Good morning, Doug..

Doug Leggate - Bank of America Merrill Lynch

Hopefully you can hear me okay..

David A. Hager - Devon Energy Corp.

Yes..

Doug Leggate - Bank of America Merrill Lynch

Dave, can you just remind us what is the spacing assumption, I guess wells for DSU, that you're assuming in the 1,600 locations in the Meramec.

And what's behind my question is, 20 to 30, it seems like quite a big step-up, and I'm just wondering if you could help frame for us if that's across the entire play or just the over pressured area or just how you're thinking about how that 1,600 locations has – what the upside risk is for that?.

David A. Hager - Devon Energy Corp.

All right. Doug, thanks for the question. In summary, we see tremendous potential for that continuing to increase through time. Right now we average six wells per section across the entire position in that number.

As we – and it is a much higher number, probably around 13 wells per production, and obviously, the average six is much lower outside the core and we've essentially put none of the locations we've counted within the liquids-rich part of the window, where we are participating along with some of our peer companies and the drilling activity there as well.

So we see that there is tremendous upside to this as we further appraise the entire area. So we're just getting started..

Doug Leggate - Bank of America Merrill Lynch

All right. I appreciate that.

I guess I'm going to ask you about the portfolio as well, if I may, because let's assume you have a tripling or a quadrupling of the inventory in the STACK, I think Tony has said in the past that your Delaware Basin slope or your Delaware slope acreage probably wouldn't compete for capital; your Barnett production or assets probably struggles to compete for capital, so what do you need to see to – or whether or not you can actually confirm that is the case that those are maybe non-core assets, and what do you need to see to maybe start thinking about moving those forward as another assets disposition program ? And I will it leave it there.

Thanks..

David A. Hager - Devon Energy Corp.

Well, again, we are looking to further quantify just how rich our inventory is.

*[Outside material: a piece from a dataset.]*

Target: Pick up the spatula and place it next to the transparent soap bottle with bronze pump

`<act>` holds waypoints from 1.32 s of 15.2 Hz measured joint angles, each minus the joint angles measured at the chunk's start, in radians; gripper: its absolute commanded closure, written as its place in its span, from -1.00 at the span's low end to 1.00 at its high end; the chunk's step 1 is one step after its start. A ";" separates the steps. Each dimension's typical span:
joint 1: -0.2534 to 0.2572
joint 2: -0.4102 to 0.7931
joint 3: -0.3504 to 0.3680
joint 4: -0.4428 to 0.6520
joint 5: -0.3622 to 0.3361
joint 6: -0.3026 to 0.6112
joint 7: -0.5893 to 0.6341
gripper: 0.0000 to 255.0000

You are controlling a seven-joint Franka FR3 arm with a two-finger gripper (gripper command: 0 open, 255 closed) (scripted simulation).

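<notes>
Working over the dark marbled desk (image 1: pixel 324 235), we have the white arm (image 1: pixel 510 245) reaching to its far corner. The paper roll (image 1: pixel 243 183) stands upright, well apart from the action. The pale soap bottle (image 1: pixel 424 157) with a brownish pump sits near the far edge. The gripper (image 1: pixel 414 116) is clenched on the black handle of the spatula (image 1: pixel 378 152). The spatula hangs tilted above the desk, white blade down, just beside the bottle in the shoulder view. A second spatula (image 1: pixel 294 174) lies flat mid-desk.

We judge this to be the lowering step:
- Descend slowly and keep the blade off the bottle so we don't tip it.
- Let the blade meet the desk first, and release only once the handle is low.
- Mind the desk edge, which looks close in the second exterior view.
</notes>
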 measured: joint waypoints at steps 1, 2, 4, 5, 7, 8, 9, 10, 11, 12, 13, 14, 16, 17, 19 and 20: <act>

We know it's rich, but we would like to get more information on the spacing in the various intervals that we're testing both in the STACK play and the Delaware Basin. Also, and just how many of these different intervals are working.

So we would like to further detail that to know for sure. It has certainly been true historically that the slope in the Delaware Basin does not appear to compete as well. Although I will note there've been some pretty big purchases their recently by some other companies. But I think historically it has not competed as well.

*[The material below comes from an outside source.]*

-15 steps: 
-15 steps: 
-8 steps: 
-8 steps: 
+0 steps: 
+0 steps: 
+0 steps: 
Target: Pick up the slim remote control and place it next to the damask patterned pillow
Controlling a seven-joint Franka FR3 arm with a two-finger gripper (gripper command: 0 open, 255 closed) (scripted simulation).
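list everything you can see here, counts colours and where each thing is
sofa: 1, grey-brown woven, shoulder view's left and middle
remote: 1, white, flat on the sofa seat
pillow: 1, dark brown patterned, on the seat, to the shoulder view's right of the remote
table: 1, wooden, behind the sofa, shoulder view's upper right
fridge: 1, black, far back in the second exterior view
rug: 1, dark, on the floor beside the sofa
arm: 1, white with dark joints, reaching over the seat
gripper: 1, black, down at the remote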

And the Barnett, although you can get returns well above the cost of capital, have not competed in our portfolio. But again, we are currently testing some innovations in the refrac technology side to significantly lower that cost, and we're trying some new wells out there with modern drilling and completion.

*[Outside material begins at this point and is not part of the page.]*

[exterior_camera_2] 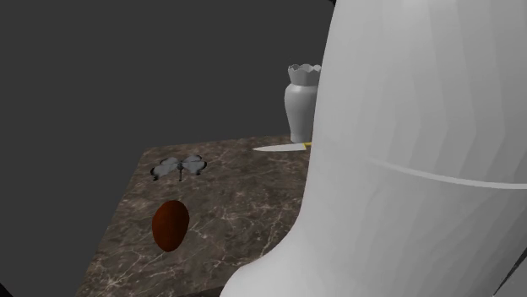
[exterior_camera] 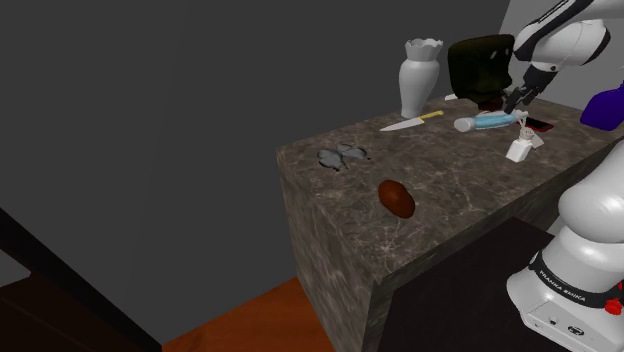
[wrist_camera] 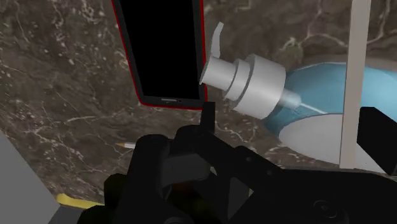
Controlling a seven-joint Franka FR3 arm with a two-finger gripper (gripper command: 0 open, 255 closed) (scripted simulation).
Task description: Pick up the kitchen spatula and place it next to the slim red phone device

So we would like to understand that potential before, both in terms of just how deep our inventory is, and also what is the real upside better from these other plays before we make a final decision. We understand the question very well. It's not lost on us.

We understand, and like I say, we have not hesitated historically when the time is right to make these strategic decisions. But that's what we're working through before we make a decision..

Doug Leggate - Bank of America Merrill Lynch

Very clear, Dave. Thanks very much..

Operator

Your next question comes from Ryan Todd from Deutsche Bank. Your line is open..

Ryan Todd - Deutsche Bank Securities, Inc.

Great. Thanks. Maybe a question on the – the first question on the type curve in the STACK. I mean, at this point, you've only provided one that's been for a 5,000 foot well.

Any color on how we should think about the reserves from the 10,000 foot longer laterals that you're drilling now? And 30 day rates? Should we extrapolate in terms of kind of reserves for lateral foot from the 5,000 foot wells? And what's the average well cost at this point are you expecting from a 10,000-foot lateral?.

Scott Coody - Devon Energy Corp.

Hey, Ryan, this is Scott. And, last quarter, we did roll out our first extended-reach type-curve for what we considered the overpressured oil window within the STACK and the EURs on that are approaching 2 million barrels per well on an equivalent basis.

And depending upon the strength of the casing, whether it's two or three, the cost of the – D&C cost can range from $7.5 million to $9 million. And from an IP rate perspective, these are pretty prolific wells as well; it's well north of 2,000 barrels equivalent per day on a 30-day rate. So that's our initial type curve.

And I think Tony can talk about maybe what we're seeing at the early results on that and how it's trending..

Tony D. Vaughn - Devon Energy Corp.

Yeah. Thanks. Scott did a good job of characterizing the type-curve there for the 10,000-foot wells. And the producing history that we've had on those is really exhibiting better performance over time than even the 5,000-foot laterals. So there is additional upside in our type-curve, I believe.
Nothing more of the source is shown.